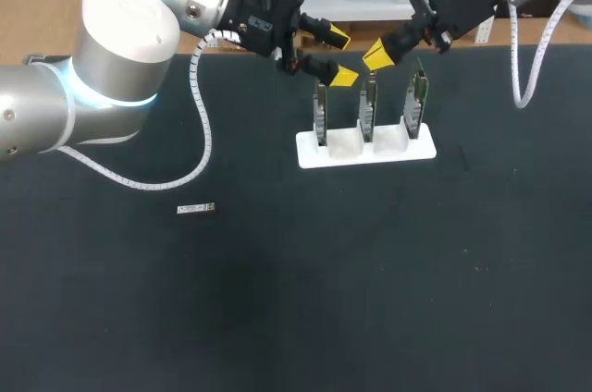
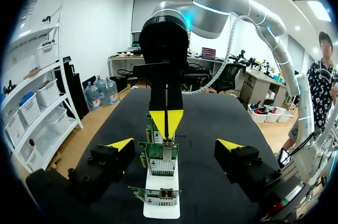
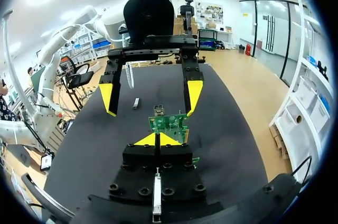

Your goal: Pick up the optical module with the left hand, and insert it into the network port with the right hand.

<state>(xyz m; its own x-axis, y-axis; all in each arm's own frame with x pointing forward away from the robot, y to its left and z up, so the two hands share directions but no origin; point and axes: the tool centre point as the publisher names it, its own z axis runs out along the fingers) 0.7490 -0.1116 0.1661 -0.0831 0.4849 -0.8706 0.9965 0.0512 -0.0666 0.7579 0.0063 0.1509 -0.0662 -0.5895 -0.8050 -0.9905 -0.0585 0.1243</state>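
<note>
Overhead, slim metallic optical module (image 1: pixel 196 210) on matte black table (image 1: pixel 277 300), left gripper (image 1: pixel 339 57) spread wide, right gripper (image 1: pixel 379 55) pinched together.

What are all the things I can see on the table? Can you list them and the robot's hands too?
optical module: one, silver-grey, lying flat by itself on the table, off to the left arm's side of the stand.
network cards: three, green, standing upright in a row in the stand.
stand: one, white, at the far middle of the table.
table: one, black top.
left end effector: one, black with yellow tips, open, empty, above the left end of the card row.
right end effector: one, black with yellow tips, shut, empty, just above the middle card.
</note>
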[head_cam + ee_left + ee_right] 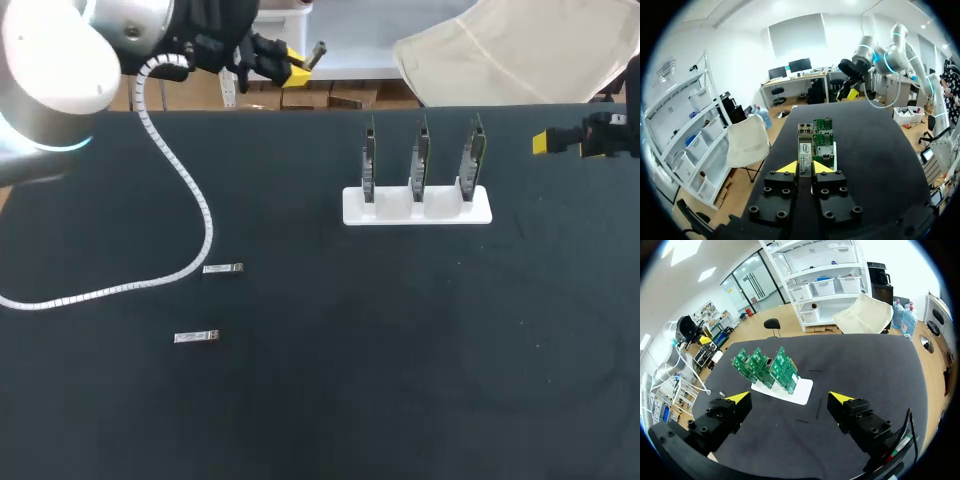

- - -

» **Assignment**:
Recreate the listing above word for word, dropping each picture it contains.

» **Task response**:
Your goal: Pick up the optical module with the left hand, and insert it into the network port with the right hand.

<state>(xyz m; its own x-axis, y-axis; all in each arm's own frame with x pointing forward away from the robot, y to its left and z up, so the two hands share directions but no origin; point and axes: the tool centre point as the publisher names it, its own z axis runs out along the fingers) 0.7490 -0.1116 0.1661 -0.0831 0.4849 -0.8706 0.9965 0.0512 -0.0666 0.7579 0.0063 0.1509 -0.0662 -0.5895 -0.8050 -0.9905 -0.0585 0.1243</state>
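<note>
Overhead, slim metallic optical module (image 1: pixel 196 210) on matte black table (image 1: pixel 277 300), left gripper (image 1: pixel 339 57) spread wide, right gripper (image 1: pixel 379 55) pinched together.

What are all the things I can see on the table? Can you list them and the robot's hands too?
optical module: one, silver-grey, lying flat by itself on the table, off to the left arm's side of the stand.
network cards: three, green, standing upright in a row in the stand.
stand: one, white, at the far middle of the table.
table: one, black top.
left end effector: one, black with yellow tips, open, empty, above the left end of the card row.
right end effector: one, black with yellow tips, shut, empty, just above the middle card.
</note>
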[head_cam + ee_left + ee_right] 

This answer requires nothing more.